Development is thus, to some extent, both gendered and moralistic.  Economic rewards follows from making the "right" choices--each of which is assigned a value that produces measurable economic gain in ways that fit into the model suggested as best for the culture into which it is introduced. Not that this is wrong or wrongheaded.  But it's roots in 19th century assimilation--once turned inward to help the unwashed and uneducated masses from Eastern and Southern Europe  to embrace the social and economic norms of "Americanism" are unmistakable--as are the religious  connections.  And, indeed, those connections are readily apparent in the strong efforts of Evangelical Christians to convert the Catholic masses of Central America to Protestant Christianity--and with it to assimilate these masses into a distinct framework of values.

The second presents the results of an excellent study by Alberto Alesina, Guido Cozzi, and Noemi Mantovan on the relationship to social toleration of inequality and the values systems used to make those evaluations.  Alberto F. Alesina, Guido Cozzi, and Noemi Mantovan, The Evolution of Ideology, Fairness and Redistribution, NBER Working Paper No. 15587 (December 2009).
 The same level of inequality may be more or less acceptable by different individuals in different countries depending upon their beliefs that wealth has been accumulated with effort and ability rather than by luck, connections or even corruption. In one word whether different levels of income and wealth are "deserved" or not. These views about inequality and justice (which we may label "ideology") determine tax rates and the evolution of the distribution of income and wealth.  Id., at 1.
The authors "provide a politico economic model that can trace over time the evolution of polices (tax and transfer schemes), the evolution of inequality, and of the preferences for redistribution, as a function of changes in what individuals perceive as fair and unfair wealth differences." Id., at 2.  Poverty, as an exogenous concept (exogenous because in effect the baseline for valuation is ta in fact a benchmark and generated from outside the societies that are the object of measurement), can be measured as a function of beliefs about wealth. 
According to our simple framework, ideology does not entail cognitive distortions of reality, but it shapes the moral judgement on what wealth distribution would be fair, as well as it internalizes into people's preferences how strongly the distance between the current wealth distribution and the fair one makes people unhappy. Our model is consistent with a variety of observations about the relationship between inequality, redistribution, and persistence of poverty which could not be explained with more standard models of redistributive policies.  Id., at 26.
And thus a "fearful symmetrie" (William Blake, The Tiger, No. 489, in Arthur Quiller-Couch, ed. 1919. The Oxford Book of English Verse: 1250-1900) between the implications of this study and the presumptions grounding Mr.
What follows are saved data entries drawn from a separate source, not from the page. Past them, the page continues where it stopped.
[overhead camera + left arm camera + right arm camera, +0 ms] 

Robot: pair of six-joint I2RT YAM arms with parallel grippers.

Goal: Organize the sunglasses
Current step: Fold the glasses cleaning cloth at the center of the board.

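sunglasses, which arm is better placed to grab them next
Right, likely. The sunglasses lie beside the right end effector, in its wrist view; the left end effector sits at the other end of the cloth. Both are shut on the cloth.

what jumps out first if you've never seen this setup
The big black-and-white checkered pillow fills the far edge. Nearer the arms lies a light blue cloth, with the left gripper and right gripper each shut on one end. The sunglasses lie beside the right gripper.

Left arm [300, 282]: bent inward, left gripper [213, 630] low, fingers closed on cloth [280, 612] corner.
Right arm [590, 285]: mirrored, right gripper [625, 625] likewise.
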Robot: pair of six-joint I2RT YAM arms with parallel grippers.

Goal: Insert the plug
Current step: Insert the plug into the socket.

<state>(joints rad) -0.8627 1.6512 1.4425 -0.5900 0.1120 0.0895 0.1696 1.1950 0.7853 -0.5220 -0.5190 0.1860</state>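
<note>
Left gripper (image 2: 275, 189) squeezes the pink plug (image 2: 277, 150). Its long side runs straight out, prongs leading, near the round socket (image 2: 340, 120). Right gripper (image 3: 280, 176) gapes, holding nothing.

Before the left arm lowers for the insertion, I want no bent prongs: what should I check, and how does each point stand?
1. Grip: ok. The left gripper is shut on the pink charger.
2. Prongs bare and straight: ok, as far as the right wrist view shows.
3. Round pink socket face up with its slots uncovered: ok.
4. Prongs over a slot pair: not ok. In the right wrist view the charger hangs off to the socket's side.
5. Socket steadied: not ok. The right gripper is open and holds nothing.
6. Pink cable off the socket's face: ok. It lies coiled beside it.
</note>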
Kristof's analysis about inverse relationship between money and immorality (conventionally understood in the West) and the salutary effects of financial services in the service of bourgeois values (and consequently, of wealth accumulation). 

The missionary aspect of development, therefore, ought not to be underestimated.  Nor, conversely, should the resistance likely to the that missionary aspect.  A careful balance between respect, management and change implicates not merely economics and culture, but the politics of subordination, cultural chauvinism and the temptations of exploitation by all participants.  These recent writing suggest that the cultivation of culture--especially as ethics and morals, will play a large role in the legitimation of what will ultimately emerge as successful models of development.   See, Larry Catá Backer, Values Economics and Theology: The Contribution of Catholic Social Thought and its Implications for Legal Regulatory Systems (December 4, 2008). Coalition for Peace & Ethics Working Paper No. 2008-1/1.  This is, ironically, missionary work indeed.